Monday, December 6, 2010

Living With


By Sheela Sheth

World AIDS Day—1 December—is an opportunity to raise awareness

about the fatal disease and shed light on the impact it has on those who are diagnosed with it—both physically and socially. This year, the day has a theme of "Universal Access and Human Rights.”

HIV/AIDS in Jordan

Human Immunodeficiency Virus (HIV) attacks the body’s immune system of the body, causing Acquired Immune Deficiency Syndrome (AIDS) by damaging the immune system cells until they can no longer fight off infections that would normally be easy to prevent. HIV is most commonly transmitted through unprotected sex with an infected person; contact with infected blood and sharing unsterilized injections that have been used by someone infected, The disease can also be passed from mother to child during pregnancy, labour and delivery or breastfeeding. According to Dr Bassam Hajawi, Director of the Primary Health Care Administration and the National AIDS Program at the Ministry of Health in Jordan, around 753 cases of HIV/AIDS have been recorded in Jordan between 1986 and 2010. "The Kingdom is considered to be a low prevalence country,” he explains, “where prevention efforts focus on sex workers, homosexuals and injecting drug users." In Jordan, the United Nations Children’s Fund (UNICEF) focuses on raising awareness about HIV/AIDS among young adults and reducing the stigma surrounding the disease. “Teenagers are actors of change and are role models for their friends; we have adolescents teach their peers on issues such as HIV/AIDS," says Jumana Haj Ahmad, UNICEF Adolescents Specialist.

The latest on HIV/AIDS

“A male patient can experience spontaneous, periodic shedding of HIV into his seminal fluid despite having consistently undetectable viral load levels in his blood,” warns Prameet Sheth, a researcher from the Department of Medical Sciences at the University of Toronto. Patients with HIV receive highly active antiretroviral therapy (HAART). Effective HAART can reduce HIV levels in blood so far that it is below the limit of detection. Some patients whose blood shows no sign of HIV, however, had isolated shedding episodes of HIV into their semen. This recent finding demonstrates the risk of HIV transmission through unprotected sex even when the virus is undetected in the blood.

Who gets HIV?

When it was first discovered, HIV was referred to as GRID (gayrelated immune deficiency) or sometimes even as “gay cancer.” We now know, however, that HIV does not discriminate; everyone is at risk regardless of sexual preference, age, race, class, income or religion. Ziad is a young, married Jordanian doctor who became infected with HIV after accidentally pricking his finger with a needle while drawing blood from an HIV-infected patient. Although he received immediate treatment with antiretrovirals, he was diagnosed as HIV positive. Upon finding out he had contracted the disease, Ziad and his wife were, in their own words, “devastated”. Abdullah, a husband and father of five who comes from a middle-class family, was an active gofer, spending his days at work running up and down five flights of stairs doing errands. At the age of 45, he suddenly started experiencing bouts of extreme exhaustion, a persistent cough, unexplained weight loss and loss of appetite. He was hospitalized and is now being treated for tuberculosis, one of the main side effects of AIDS. He now spends his days in a hospital bed, emaciated and, according to those who know him, barely recognisable. “I did not know that my lifestyle could lead to this,” says Abdullah.
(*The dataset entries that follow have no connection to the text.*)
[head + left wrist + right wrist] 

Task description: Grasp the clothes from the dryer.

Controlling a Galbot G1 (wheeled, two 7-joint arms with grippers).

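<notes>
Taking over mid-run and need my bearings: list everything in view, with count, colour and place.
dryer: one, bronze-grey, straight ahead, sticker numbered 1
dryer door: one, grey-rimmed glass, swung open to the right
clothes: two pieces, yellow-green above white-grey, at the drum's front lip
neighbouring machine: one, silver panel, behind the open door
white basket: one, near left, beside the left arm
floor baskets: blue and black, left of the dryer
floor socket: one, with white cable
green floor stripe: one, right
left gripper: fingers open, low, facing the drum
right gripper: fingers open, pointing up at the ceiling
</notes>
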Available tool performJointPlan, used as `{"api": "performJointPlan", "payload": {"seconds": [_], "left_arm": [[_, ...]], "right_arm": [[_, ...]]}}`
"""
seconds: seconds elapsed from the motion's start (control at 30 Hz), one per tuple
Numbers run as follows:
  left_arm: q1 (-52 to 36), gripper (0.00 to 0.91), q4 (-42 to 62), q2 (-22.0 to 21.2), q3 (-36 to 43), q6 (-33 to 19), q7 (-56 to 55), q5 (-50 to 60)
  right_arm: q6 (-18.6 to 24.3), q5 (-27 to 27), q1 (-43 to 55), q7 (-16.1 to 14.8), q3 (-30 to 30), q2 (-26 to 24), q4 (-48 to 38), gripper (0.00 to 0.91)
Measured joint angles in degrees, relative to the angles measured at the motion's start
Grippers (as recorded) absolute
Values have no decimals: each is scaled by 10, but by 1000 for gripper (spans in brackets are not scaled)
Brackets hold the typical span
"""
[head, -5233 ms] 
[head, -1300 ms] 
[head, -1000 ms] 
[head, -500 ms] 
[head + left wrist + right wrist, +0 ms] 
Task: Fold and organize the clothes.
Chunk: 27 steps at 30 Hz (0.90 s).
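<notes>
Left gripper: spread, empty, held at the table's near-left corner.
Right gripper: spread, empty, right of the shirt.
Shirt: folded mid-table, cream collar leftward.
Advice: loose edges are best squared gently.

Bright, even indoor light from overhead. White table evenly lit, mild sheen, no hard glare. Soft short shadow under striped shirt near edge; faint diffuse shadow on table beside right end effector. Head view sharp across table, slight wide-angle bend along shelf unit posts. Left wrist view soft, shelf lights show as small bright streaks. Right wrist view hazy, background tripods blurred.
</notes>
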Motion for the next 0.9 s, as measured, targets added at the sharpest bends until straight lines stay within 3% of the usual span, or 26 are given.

What you can expect in Jordan

The Jordanian Ministry of Health provides free, anonymous and confidential counselling and testing for anyone who suspects he or she has contracted HIV. Along with social support, treatment for HIV-related infections is covered by the public health insurance plan. Non-Jordanian spouses of Jordanian citizens are included in this coverage and have access to HIV treatment. Jordan has a policy of promoting HIVprevention among young people most at risk, both in and out of school. According to personnel at the Ministry of Health, the Ministry of Education has included HIV/AIDS education in the middle and secondary school curricula to raise awareness about the disease.


HIV becomes AIDS when your CD4 cell count (helper cells of the immune system that are attacked by HIV) falls below 200/mm3. HIV is not a gay man’s disease; 95% of HIV transmission occurs between heterosexual couples. The presence of sexually transmitted diseases increases the likelihood of HIV transmission during sexual contact. Condoms (both male and female) are the most effective at preventing HIV transmission. Women between the ages of 15 and 24 are more at risk of becoming infected with HIV than older women.